On Thursday, August 24th, Nigeria reported its unemployment data for the first time in over two years. And the highlight is that the jobless rates have plunged from 33.3% to 4.1%. But before you celebrate, know that this ‘improvement’ did not happen because Nigeria created more jobs, but primarily because the country has changed its methodology for calculating unemployment.

According to the National Bureau of Statistics (NBS), unemployment declined to 4.1% in the first quarter of 2023 from 5.3% in the previous three months. The last time the country released jobless data was in March 2021, when it reported an unemployment rate of 33.3% in the final three months of 2020.

The NBS said the new figure is based on an “enhanced methodology of collecting labour market data through the Nigeria labour force survey in line with International Labour Organisation guidelines.” It also said the changes make comparing the new data with the former statistics impossible. And herein lies the problem: Nigeria is blurring its data lines.

Data is two-edged. It can inform or misinform, depending on who uses it and why. For instance, Nigeria’s data suggests that it doesn’t have an employment problem. The new result places the country in the same company as the UK, where unemployment was 4.2% in June, and in somewhat better shape than the eurozone’s 6.4%. But in reality, that’s not the case. The new system only changes how Nigeria defines its problem rather than solve it.

What’s different under the new framework?

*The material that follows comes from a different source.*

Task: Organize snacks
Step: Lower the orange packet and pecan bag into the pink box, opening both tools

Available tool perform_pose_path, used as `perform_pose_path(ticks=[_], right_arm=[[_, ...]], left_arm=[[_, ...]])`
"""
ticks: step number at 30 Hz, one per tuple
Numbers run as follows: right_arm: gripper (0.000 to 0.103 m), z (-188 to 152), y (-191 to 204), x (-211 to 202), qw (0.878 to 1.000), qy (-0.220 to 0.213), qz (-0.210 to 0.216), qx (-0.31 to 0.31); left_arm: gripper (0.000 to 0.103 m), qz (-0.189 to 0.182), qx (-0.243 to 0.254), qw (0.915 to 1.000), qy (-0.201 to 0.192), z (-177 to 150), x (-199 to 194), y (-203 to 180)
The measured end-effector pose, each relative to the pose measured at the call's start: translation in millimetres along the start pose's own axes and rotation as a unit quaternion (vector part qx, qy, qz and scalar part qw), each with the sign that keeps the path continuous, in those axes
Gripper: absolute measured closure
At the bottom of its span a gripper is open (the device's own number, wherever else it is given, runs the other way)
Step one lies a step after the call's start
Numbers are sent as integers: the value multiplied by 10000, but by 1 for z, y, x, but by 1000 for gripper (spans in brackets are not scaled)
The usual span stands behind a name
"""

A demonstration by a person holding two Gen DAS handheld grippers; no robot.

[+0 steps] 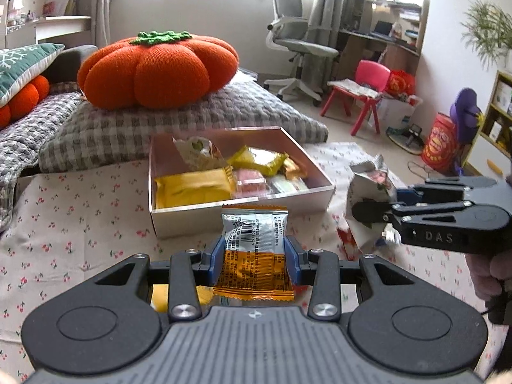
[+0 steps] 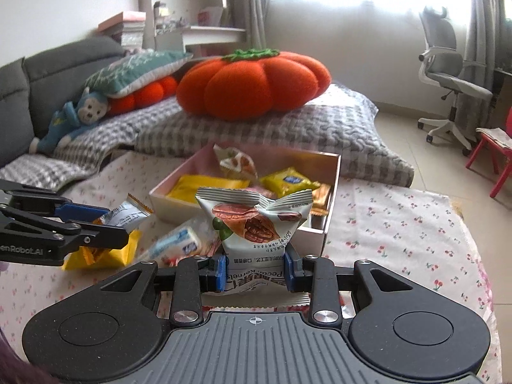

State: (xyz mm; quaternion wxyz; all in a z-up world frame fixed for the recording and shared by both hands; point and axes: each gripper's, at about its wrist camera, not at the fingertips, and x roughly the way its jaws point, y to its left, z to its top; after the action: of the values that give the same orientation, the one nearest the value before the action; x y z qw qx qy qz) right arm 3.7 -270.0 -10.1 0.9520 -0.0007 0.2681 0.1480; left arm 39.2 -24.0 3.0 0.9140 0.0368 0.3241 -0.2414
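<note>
Left gripper [image 1: 253, 249] clenched on an orange-and-silver snack packet [image 1: 254, 240] — blue pads pressed against both sides, crimped orange seams at either end, a barcode and fine print across the silver upper half, dense print on the orange lower half; held clear of the floral tablecloth [image 1: 73, 224], just in front of the near wall of the pink box [image 1: 243, 211]. Right gripper [image 2: 255, 267] clamped likewise on a pale pecan packet [image 2: 256, 224] — white-green foil with brown nut halves pictured large on the front, top seam ribbed and crumpled inward, lettering upside down near the pads; raised above the cloth, in front of the box's near corner. Same right gripper seen from the left wrist view at the right edge [image 1: 368, 214], gripping that crinkled packet beside the box's right wall, a hand [image 1: 489, 275] behind it. Box open-topped, shallow, standing on the cloth; inside, a broad yellow packet [image 1: 192, 188] at the front left, a smaller yellow packet [image 1: 259, 158] farther back, another nut packet [image 1: 195, 152] leaning against the rear, a few small pink and pale wrappers at the right. Loose on the cloth left of the box in the right wrist view: a white-and-blue packet [image 2: 179, 243] and a yellow wrapper [image 2: 105, 256]. Behind the table, an orange pumpkin cushion [image 1: 156, 70] resting on a grey checked blanket [image 1: 192, 121].
</note>
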Motion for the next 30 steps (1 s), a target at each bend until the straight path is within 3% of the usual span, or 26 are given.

First, the NBS has redefined who makes up the labour force. Under the previous calculations, people between  15 and 64 were the working population. Now, the working age is anyone above 15 years. This immediately increases the working population in Nigeria, which stood at 122 million as of 2020. So, people who were considered too old to be among the working population two years ago are now part of it. Nigeria has a young population, with a median age of 18.1 years. And these young people are more often the focus of unemployment data. But now, the NBS is taking more liberty to survey people outside this bracket.

Secondly, “employment” has a new meaning. Under the old methodology, you had to work at least 20 hours a week to be considered employed. But now, it’s anyone working at least an hour a week. And 76.7% of Nigerians fall under that category, even though only 11.8% have wage employment. At least nine out of 10 of those employed work in the informal sector, with about one-fifth of the working-age population not engaged in any form of work. On the one hand, this data could redirect the government’s attention to addressing underemployment. But on the other hand, it could create the illusion of abundance among Nigeria’s workforce.

However, it’s worthy of note that more working hours ≠ more productivity. Some people earn more while working less hours than others. It’s one of the reasons Nigeria has a serious wealth gap. And there’s a need to capture these people in national data.